● Activity
Nothing past the line containing "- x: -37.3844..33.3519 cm" belongs in the output. Copy exactly every line of the data below from the first up to and including it.

::: Data :::

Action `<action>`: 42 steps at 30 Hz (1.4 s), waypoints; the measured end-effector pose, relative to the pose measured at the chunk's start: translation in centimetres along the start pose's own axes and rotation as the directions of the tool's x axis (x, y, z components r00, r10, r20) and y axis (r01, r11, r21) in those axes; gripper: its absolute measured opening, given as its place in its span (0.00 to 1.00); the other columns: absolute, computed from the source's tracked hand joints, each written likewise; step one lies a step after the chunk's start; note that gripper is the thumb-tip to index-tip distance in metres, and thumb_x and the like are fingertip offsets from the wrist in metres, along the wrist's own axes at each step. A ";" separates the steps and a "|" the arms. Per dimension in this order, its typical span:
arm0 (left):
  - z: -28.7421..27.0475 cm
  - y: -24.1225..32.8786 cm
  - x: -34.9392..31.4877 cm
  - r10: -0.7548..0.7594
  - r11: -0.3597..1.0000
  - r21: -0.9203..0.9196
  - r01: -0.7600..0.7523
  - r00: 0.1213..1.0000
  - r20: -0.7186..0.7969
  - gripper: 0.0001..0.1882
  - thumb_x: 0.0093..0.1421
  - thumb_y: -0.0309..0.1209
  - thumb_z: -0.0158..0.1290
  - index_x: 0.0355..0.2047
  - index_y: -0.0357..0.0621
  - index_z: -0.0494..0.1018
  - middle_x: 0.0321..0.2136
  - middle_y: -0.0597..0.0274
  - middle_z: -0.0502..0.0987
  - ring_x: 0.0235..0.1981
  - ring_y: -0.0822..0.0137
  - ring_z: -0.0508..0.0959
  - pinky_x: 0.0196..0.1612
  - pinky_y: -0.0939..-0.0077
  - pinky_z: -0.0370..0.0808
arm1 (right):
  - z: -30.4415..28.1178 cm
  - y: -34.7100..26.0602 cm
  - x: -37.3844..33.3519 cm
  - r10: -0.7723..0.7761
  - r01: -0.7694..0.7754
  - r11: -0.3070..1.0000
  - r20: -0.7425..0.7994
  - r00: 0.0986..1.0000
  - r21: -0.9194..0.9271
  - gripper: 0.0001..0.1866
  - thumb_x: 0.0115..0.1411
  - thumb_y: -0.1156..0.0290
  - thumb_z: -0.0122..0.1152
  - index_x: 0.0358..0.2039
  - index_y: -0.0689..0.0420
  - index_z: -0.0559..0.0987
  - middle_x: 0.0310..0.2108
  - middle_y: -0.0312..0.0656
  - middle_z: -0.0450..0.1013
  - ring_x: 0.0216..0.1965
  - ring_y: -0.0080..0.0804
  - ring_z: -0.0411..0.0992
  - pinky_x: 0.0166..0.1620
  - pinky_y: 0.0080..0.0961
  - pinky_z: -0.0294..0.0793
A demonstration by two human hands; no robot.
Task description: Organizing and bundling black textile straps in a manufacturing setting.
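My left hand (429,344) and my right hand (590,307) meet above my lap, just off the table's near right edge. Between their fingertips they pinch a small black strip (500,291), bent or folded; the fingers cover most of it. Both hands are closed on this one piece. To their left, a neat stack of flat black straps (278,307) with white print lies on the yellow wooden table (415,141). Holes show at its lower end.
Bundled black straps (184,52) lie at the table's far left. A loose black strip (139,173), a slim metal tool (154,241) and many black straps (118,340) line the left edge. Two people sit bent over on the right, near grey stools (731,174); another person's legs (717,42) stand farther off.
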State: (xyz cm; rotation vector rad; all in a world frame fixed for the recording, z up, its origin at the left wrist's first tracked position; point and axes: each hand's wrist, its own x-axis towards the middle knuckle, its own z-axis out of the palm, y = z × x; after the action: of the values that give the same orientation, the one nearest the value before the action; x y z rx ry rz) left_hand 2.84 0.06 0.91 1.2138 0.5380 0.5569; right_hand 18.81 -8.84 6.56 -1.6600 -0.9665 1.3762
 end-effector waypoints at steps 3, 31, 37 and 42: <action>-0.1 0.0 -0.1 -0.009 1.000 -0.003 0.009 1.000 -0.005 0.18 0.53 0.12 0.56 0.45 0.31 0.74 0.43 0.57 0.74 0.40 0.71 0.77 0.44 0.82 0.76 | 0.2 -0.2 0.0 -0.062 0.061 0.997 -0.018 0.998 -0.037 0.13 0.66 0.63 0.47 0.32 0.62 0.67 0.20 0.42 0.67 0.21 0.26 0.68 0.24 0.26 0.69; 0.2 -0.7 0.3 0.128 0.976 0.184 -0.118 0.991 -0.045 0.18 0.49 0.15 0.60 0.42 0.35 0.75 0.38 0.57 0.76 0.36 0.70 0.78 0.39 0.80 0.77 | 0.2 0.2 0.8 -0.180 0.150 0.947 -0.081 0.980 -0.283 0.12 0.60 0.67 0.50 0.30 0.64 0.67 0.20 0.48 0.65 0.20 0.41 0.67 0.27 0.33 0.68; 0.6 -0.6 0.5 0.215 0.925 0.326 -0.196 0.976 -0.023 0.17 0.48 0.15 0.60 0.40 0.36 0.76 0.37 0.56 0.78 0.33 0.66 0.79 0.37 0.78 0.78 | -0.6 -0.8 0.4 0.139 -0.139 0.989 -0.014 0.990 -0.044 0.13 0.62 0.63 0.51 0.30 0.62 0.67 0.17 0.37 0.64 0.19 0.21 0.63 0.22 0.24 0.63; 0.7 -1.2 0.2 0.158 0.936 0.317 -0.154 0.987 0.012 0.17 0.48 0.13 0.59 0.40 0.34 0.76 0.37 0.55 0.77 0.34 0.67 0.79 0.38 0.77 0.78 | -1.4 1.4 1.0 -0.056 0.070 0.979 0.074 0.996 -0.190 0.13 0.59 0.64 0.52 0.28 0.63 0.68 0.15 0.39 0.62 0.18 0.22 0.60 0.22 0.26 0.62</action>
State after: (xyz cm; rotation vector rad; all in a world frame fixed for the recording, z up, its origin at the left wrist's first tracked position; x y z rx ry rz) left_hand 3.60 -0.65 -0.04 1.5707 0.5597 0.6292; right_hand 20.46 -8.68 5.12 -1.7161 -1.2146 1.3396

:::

● Worked solution
Action `<action>`: 42 steps at 30 Hz (1.4 s), waypoints; the measured end-effector pose, relative to the pose measured at the chunk's start: translation in centimetres along the start pose's own axes and rotation as the directions of the tool's x axis (x, y, z components r00, r10, r20) and y axis (r01, r11, r21) in those axes; gripper: its absolute measured opening, given as its place in its span (0.00 to 1.00); the other columns: absolute, computed from the source's tracked hand joints, each written likewise; step one lies a step after the chunk's start; note that gripper is the thumb-tip to index-tip distance in metres, and thumb_x and the like are fingertip offsets from the wrist in metres, along the wrist's own axes at each step. A ";" separates the steps and a "|" the arms. Per dimension in this order, its typical span:
arm0 (left):
  - z: -28.7421..27.0475 cm
  - y: -24.1225..32.8786 cm
  - x: -34.9392..31.4877 cm
  - r10: -0.7548..0.7594
  - r11: -0.3597..1.0000
  - r21: -0.9203..0.9196
  - r01: -0.7600..0.7523
  - r00: 0.1213..1.0000
  - r20: -0.7186..0.7969
  - gripper: 0.0001..0.1882
  - thumb_x: 0.0093..0.1421
  - thumb_y: -0.0309..0.1209
  - thumb_z: -0.0158..0.1290
  - index_x: 0.0355..0.2047
  - index_y: -0.0357..0.0621
  - index_z: -0.0494..0.1018
  - middle_x: 0.0321..0.2136
  - middle_y: -0.0597..0.0274
  - middle_z: -0.0502..0.0987
  - ring_x: 0.0235..0.1981
  - ring_y: -0.0822..0.0137
  - ring_z: -0.0508..0.0959
  - pinky_x: 0.0196..0.1612
  - pinky_y: -0.0939..-0.0077
  - pinky_z: -0.0370..0.0808
arm1 (right):
  - z: -30.4415..28.1178 cm
  - y: -34.7100..26.0602 cm
  - x: -37.3844..33.3519 cm

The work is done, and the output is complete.